Pages

Sunday, October 11, 2020

Moving On

Well my office is officially cleaned out. I have a couple computer monitors and a chair to move into my new office (whereever it is, they only have a vague idea at the moment).  My replacement starts on Monday. Thursday was my last day in the office last week and it was bittersweet. That’s been my office for 17 years now. Wow has time flown. I’m giving up a job that I have mostly loved and that has provided me with so many opportunities for another job that has been filled with ups and downs so far. The past couple weeks have been ok and I’m starting to feel like I might be able to learn the new stuff. I have to remind myself to be patient with me. I am looking forward to all the things my new job will bring. But....it still doesn’t stop that I’m leaving what I know and love. So yeah, it’s bittersweet. 

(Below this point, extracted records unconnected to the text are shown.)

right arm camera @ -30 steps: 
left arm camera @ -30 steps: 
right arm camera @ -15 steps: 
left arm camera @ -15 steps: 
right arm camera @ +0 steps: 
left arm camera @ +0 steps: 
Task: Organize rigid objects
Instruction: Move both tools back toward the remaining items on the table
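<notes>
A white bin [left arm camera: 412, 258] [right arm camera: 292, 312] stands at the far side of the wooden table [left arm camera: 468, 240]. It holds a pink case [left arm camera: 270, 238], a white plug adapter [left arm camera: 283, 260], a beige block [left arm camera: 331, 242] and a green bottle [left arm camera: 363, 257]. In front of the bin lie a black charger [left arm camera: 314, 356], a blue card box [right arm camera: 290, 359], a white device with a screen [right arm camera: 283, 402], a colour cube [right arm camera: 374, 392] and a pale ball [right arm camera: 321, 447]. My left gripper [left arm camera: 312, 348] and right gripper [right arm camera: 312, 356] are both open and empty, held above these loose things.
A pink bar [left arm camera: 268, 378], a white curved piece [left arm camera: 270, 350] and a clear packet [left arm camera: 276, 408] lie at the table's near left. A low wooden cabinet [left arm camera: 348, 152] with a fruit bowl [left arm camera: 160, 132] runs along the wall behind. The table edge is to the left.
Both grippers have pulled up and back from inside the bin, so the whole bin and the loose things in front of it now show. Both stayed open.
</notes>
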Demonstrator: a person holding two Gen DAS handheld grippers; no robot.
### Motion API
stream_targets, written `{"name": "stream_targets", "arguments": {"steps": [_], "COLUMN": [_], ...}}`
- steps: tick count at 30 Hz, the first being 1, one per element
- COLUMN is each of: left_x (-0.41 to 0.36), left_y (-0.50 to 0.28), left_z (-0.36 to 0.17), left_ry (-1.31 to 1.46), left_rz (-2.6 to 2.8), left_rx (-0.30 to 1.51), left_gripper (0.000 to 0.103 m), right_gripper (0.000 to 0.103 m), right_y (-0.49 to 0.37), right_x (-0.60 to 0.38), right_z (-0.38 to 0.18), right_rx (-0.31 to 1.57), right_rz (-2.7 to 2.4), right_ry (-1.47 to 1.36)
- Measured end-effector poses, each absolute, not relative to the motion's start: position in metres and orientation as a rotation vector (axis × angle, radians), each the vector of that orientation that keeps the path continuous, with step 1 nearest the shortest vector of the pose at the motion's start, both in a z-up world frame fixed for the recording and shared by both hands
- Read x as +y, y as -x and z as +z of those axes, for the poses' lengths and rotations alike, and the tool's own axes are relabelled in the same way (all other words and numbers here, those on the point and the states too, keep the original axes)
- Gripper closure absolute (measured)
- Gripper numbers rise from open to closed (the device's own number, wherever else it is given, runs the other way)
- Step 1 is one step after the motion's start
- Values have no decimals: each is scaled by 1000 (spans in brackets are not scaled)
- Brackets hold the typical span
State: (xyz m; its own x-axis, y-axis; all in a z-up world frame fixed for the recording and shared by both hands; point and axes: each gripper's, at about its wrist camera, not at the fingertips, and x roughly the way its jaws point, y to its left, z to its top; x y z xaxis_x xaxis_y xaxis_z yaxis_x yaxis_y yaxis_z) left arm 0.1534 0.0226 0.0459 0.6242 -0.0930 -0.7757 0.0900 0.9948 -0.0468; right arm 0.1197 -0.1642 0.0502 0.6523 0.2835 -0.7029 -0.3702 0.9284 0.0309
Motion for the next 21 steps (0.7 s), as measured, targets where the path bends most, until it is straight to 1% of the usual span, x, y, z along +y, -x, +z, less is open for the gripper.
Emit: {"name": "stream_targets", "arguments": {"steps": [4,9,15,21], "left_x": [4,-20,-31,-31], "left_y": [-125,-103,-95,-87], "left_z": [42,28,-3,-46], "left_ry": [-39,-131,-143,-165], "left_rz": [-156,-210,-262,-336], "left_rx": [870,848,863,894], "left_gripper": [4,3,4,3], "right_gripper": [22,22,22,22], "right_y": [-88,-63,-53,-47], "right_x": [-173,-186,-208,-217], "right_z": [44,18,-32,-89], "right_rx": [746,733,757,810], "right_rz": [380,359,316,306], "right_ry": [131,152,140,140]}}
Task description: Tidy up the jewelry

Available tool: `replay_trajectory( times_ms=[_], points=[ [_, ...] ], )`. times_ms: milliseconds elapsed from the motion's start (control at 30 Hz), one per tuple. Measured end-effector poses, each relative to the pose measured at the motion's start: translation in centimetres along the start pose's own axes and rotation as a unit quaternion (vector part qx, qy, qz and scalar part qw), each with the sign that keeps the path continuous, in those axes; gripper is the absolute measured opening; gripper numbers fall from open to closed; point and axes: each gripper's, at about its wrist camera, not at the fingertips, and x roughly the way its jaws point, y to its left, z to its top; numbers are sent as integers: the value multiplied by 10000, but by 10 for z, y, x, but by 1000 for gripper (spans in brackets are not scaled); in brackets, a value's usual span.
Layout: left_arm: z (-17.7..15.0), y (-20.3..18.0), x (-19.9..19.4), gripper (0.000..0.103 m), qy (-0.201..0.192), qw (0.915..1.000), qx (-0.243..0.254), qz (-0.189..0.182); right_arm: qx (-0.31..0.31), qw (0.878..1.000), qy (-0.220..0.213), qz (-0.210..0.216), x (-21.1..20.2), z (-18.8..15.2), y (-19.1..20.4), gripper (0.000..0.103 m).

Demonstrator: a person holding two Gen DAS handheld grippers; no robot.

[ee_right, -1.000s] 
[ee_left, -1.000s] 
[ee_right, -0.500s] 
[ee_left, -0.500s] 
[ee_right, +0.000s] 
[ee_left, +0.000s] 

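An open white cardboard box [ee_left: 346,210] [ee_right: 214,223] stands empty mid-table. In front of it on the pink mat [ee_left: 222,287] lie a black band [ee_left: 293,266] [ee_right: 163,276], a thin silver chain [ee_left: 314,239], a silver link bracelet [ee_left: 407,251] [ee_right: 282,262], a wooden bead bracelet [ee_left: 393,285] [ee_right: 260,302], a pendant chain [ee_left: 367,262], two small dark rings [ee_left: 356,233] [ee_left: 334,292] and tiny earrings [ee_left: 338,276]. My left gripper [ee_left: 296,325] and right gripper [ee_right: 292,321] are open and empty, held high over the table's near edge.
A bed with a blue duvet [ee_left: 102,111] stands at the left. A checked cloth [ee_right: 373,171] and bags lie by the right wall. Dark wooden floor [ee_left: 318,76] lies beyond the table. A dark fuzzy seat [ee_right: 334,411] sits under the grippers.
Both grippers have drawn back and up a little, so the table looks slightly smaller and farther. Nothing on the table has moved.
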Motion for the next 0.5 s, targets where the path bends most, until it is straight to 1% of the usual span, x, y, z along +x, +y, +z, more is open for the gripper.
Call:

I didn’t go to church again today. Instead, I listened to the broadcast from my ward. One of the speakers referenced a talk from President Nelson from 2016 General Conference and it was exactly what I needed to hear today.

My dear brothers and sisters, the joy we feel has little to do with the circumstances of our lives and everything to do with the focus of our lives.

So here’s to starting over and again and remembering that I’ve had a great career and been very blessed with it so far and that there are still many more things to learn and ways to grow and I will enjoy it along the way. I’ll do my best to keep my focus where it should be and everything will either fall away or fall into place.